As part of this article I will be using NetworkX for my analysis which is a project from a non-for-profit organization ‘Social Media Research Foundation’, dedicated to creating open tools, data, and open scholarship related to social media. Apart from NetworkX, I will also be demonstrating the use of the following libraries available in Python:

tweepy networkx pandas numpy matplotlib json csv

The first step towards doing such an analysis is to ‘mine’ Twitter data via it’s api call. For the analysis I am using ‘masalaspice2’ (an account managed by my wife for her YouTube channel).
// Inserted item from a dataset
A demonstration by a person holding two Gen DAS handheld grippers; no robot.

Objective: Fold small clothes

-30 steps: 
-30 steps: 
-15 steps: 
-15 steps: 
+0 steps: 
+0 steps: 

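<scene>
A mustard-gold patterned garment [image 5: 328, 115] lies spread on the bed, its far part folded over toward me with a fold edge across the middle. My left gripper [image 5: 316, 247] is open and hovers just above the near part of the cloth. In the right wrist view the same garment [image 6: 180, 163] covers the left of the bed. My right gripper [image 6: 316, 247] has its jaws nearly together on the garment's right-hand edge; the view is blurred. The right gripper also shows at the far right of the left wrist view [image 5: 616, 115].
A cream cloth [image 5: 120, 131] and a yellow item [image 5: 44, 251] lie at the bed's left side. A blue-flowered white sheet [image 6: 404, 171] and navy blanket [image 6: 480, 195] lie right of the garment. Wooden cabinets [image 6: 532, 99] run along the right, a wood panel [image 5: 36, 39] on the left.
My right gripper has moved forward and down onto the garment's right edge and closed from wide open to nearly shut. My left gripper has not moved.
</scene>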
Here is a summary of tasks that I will be performing:

  1. Verify account credentials: To get to the root user’s information
  2. Pull Account infomation: Checking the above authentication steps to pull latest tweets from my timeline
  3. Fetch friends: Get info for each user (friends) the root user is following on Twitter
  4. Friends of friends: Get info for each friend of friend in csv format
  5. Visualization: Plot the graph
  6. Network Analysis: Most influential Node in the network
  7. Network Analysis: Most important Node in the network
  8. Network Analysis: Shortest distance between 2 Nodes
  9. Network Analysis: Best connector in the network
  1. Verify account credentials: I imported tweepy to verify my account credentials for pulling Twitter data.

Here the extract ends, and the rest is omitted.